**PROBLEM TO SOLVE:** Stop after the line containing "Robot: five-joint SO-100"; retype every line of the data before it exactly, starting from the first.

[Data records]
------
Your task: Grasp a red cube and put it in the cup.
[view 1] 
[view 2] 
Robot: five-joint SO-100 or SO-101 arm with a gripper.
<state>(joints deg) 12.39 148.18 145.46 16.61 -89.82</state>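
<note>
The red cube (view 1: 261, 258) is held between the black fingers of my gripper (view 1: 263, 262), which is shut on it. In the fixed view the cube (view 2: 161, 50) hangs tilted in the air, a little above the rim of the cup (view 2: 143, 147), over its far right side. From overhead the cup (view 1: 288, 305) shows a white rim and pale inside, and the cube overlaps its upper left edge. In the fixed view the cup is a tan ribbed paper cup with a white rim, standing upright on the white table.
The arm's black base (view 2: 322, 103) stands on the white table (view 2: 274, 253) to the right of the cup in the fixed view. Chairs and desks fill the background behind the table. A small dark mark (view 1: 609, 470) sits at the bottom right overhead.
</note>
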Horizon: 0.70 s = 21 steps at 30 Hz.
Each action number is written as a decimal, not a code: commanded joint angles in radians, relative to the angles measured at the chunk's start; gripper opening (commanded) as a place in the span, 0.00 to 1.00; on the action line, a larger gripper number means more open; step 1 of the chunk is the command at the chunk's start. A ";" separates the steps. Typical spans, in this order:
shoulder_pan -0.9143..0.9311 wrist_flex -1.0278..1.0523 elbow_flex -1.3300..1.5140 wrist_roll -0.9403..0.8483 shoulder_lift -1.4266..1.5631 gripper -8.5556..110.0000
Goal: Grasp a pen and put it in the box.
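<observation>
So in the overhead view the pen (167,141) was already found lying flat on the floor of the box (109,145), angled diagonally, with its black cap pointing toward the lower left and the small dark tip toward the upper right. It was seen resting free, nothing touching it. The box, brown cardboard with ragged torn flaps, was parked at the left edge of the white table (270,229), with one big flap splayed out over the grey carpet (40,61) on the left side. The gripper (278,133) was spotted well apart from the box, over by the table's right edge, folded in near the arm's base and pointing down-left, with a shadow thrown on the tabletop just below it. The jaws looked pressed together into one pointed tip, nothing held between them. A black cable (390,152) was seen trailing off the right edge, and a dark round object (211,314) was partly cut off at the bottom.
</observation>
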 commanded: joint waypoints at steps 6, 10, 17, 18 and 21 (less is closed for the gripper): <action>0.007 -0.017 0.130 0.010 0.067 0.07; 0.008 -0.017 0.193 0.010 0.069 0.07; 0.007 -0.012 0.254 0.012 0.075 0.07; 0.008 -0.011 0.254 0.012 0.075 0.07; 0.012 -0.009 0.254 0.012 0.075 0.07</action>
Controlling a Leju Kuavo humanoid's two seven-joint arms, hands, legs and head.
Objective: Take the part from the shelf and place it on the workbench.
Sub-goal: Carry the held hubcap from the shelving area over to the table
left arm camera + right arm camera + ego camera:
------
**SOLUTION FOR THIS EXERCISE:**
Your task: Grasp a red cube and put it in the cup.
[view 1] 
[view 2] 
Robot: five-joint SO-100 or SO-101 arm with a gripper.

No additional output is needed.